Using PCA to a collection of human face images.

## Contents

- Preliminaries
- Introduction
- Documentation
- Some Matlab functions
- Image database
- (1) Reading face images to Matlab
- (2) Constructing data matrix
- (3) Principle component analysis (PCA)
- (4) Eigenfaces of dataset
- (5) Projecting images
- (6) Compression - projection to m-dimensional space
- (7) Decompression - back to d-dimensional space
- (8) Questions

## Student

`Student:` Joe Doe

`Student ID:` 12345A

## Preliminaries

Read about PCA and dimension reduction, look through "paper exercises" 1 and 2 from 2nd round, check how to compute with matrices and how to find eigenvalues, get familiar to Matlab.

## Introduction

The target of this assignment is to demonstrate use of PCA in case of human faces.

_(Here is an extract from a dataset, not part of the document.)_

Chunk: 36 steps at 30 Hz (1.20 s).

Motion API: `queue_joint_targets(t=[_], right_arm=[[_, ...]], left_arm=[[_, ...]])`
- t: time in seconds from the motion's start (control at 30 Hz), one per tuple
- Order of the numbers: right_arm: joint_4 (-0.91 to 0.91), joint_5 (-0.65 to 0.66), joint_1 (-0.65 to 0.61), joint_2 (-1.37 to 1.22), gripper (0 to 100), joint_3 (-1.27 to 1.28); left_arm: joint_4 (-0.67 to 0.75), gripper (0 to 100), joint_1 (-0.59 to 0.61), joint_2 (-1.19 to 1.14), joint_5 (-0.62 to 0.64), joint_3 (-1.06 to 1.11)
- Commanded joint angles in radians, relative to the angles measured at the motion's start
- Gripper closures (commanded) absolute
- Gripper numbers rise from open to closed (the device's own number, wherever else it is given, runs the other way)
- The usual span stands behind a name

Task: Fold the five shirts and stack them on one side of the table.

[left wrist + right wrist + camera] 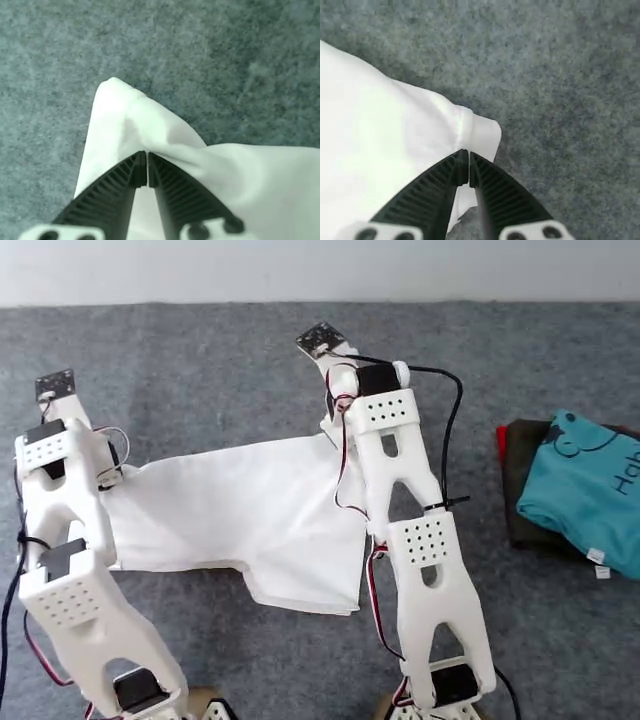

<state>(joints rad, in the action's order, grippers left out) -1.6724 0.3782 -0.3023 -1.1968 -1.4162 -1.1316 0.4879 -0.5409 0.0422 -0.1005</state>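
A white shirt (240, 520) lies spread on the grey carpeted table between the two arms. My left gripper (148, 161) is shut on the white shirt (125, 130) at its left corner, the cloth bunching up at the fingertips. My right gripper (469, 160) is shut on the white shirt (395, 145) at its far right corner. In the high view the left arm (60, 500) stands at the shirt's left edge and the right arm (390, 450) at its right edge.
A stack of folded shirts lies at the right edge of the table, a teal shirt (590, 485) on top of a dark one (525, 480) with a red edge showing. Bare grey carpet (200, 370) lies behind the white shirt.
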Motion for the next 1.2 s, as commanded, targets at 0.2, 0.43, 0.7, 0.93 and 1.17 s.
queue_joint_targets(t=[0.2, 0.43, 0.7, 0.93, 1.17], right_arm=[[-0.127, 0.009, -0.027, 0.140, 99.0, -0.261], [-0.127, 0.054, -0.142, 0.437, 99.1, 0.032], [-0.124, 0.181, -0.245, 0.789, 99.0, 0.482], [-0.124, 0.265, -0.325, 1.018, 99.0, 0.853], [-0.076, 0.308, -0.401, 1.196, 99.0, 1.290]], left_arm=[[-0.091, 99, -0.003, 0.219, -0.003, -0.101], [-0.207, 99, -0.054, 0.453, -0.008, -0.085], [-0.212, 99, -0.051, 0.594, -0.009, 0.031], [-0.081, 99, -0.035, 0.778, -0.011, 0.314], [0.026, 99, -0.025, 0.853, -0.002, 0.501]])
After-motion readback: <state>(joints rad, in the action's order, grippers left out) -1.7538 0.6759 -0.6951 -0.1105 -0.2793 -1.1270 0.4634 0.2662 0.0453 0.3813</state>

For the assignment, a personalised Matlab data file, consisting of a set of gray scale images, can be accessed through the WWW pages of the course. Mail Ville.Viitaniemi at tkk.fi of you can not find a data set with your student number.

Your task is to:

- (1) draw all original face images.
- (2) convert the image file to a data matrix
`X`by "scanning" images. The number of rows of`X`shall be the size of each image, that is, product of rows and columns in each picture. The number of columns of`X`is the number of data points, that is, different face images. - (3) compute PCA:
(3A) remove average,
(3B) compute covariance matrix
`C_x`, (3C) compute eigenvectors and eigenvalues of`C_x`. - (4) draw "eigenfaces" = eigenvectors (number of images)
- (5) project the original faces (matrix
`X`) using two eigenvectors`e_i`, which have biggest eigenvalues - (6) project the original faces (matrix
`X`) using`m`"biggest" eigenvectors`e_i`.`d`pixels sized image is now "compressed" to`m`values where`m < d` - (7) show the projections as face images
- (8) answer the questions below

Keywords are "PCA - Principal Component Analysis" and "eigenfaces".

The code and documentation are to be written individually using the personal datasets. However, discussion in small groups or in news group is very welcome. Plagiarism is prohibited (CS department instructions regarding dealing with plagiarism apply.)

## Documentation

You have to return a document and the code as attachments of email by 15.1.2008 to vvi@cis.hut.fi. Use subject: "T-61.2010 assignment #1 STUD_ID", where STUD_ID is replaced by your own student ID.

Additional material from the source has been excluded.